Articles

The Many Benefits of Investing in the Equity Market

by Nirav Desai Financial Advisor - Wealth Management

Equity market investments have become rather popular today, thanks to the increasing number of investment options available to investors. Today, investors can choose from a wide range of market investments, which are available at low-interest rates. Brokerage firms, too, provide online investment platforms and charge lower fees. No wonder more and more investors have become comfortable with equity investments. Here are some significant benefits of investing in equities.

Equity investments are highly liquid

The equity market in India is a place where you can buy and sell a wide range of market instruments. Most of the instruments in the market – especially shares are highly liquid. You can purchase and sell shares on the two main stock exchanges – the Bombay Stock Exchange or BSE and the National Stock Exchange or NSE. Moreover, there is no fixed date or tenure for which you have to hold your stocks. You can buy them today and sell then tomorrow, a month later or several years later. The idea is to sell shares upon booking a profit. However, you can sell them anytime and liquefy your investment. As such, these investments come in handy when you need instant cash.

There is a scope for high returns on investment

Another significant benefit of investing in equity markets is that you can gain high returns on your investment. Here, you can create a corpus by investing a small amount in the right scripts. To earn these high returns, you must ensure that you enter and exit the market at the right time. You should not get greedy when the stock price rises and wait for it to increase further, nor should you panic when the price falls. Also, you must ensure that you have adequate research and data to back your investments.

You can earn dividend income and bonuses from your investments

Several companies provide additional income to equity market investors in the form of dividends. This income is credited into your demat account even if the value of the stock has reduced. A dividend is essentially the income you get when the company sells a certain number of shares and books a profit. You can use the income earned from the dividend pay-out to invest in more stocks in the same company or another company. A few companies also roll out bonus shares which you can add to your investment portfolio. For instance, you can get one or more shares on every stock you hold, which, in turn, increases your investment portfolio.

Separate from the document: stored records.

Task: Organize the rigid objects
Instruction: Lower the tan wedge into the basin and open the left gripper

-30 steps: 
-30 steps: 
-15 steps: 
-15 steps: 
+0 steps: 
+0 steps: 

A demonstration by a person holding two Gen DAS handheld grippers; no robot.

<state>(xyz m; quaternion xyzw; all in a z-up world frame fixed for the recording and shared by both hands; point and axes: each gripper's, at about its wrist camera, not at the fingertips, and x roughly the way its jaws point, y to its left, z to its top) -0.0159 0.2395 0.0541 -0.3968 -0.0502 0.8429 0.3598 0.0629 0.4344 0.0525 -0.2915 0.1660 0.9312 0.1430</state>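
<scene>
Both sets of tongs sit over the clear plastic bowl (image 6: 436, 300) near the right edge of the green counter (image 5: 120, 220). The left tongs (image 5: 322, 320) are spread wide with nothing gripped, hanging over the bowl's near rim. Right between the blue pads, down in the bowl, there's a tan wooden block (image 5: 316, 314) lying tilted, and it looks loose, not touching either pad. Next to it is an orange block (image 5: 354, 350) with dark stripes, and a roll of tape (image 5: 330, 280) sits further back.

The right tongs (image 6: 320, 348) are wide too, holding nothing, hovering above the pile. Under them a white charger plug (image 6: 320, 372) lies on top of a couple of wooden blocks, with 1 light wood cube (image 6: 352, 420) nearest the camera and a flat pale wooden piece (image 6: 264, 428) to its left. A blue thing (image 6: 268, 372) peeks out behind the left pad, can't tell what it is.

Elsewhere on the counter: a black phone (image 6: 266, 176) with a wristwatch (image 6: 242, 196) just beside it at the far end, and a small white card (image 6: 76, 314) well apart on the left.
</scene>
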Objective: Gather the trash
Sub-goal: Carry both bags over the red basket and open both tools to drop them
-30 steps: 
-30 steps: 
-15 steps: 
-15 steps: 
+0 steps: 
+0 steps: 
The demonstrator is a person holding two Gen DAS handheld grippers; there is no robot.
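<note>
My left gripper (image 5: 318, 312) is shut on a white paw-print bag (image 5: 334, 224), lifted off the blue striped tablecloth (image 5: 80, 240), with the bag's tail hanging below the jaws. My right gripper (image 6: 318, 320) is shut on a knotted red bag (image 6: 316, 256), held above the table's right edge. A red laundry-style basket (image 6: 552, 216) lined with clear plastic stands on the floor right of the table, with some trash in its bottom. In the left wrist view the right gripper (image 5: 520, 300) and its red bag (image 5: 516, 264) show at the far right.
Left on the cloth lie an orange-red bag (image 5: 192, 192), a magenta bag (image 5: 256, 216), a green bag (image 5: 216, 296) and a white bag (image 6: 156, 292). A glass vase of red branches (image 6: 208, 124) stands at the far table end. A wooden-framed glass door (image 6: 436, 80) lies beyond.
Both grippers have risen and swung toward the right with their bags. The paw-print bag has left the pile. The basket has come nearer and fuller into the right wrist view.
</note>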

Equity investments allow you to beat inflation

Another great advantage of investing in the Equity market in India is that you can beat inflation. As per several economic reports, if you invest in stocks of good companies (based on past performance and review reports), there is a good chance that you could earn returns to the tunes of 10% annually. Comparatively, the inflation rate has been rising by 3.2% per annum. As such, equities make for better investment instruments than most other products because they can help you beat inflation.

Final word: Equity investments are ideal from a long-term perspective. Remember, the Sensex was below 20,000 only five years ago, whereas today, it is close to 35,000. The prices of several stocks in the equity market in India have tripled in this period. There is no other better investment option that can give you such high returns, but you must ensure you do your research and due diligence before investing.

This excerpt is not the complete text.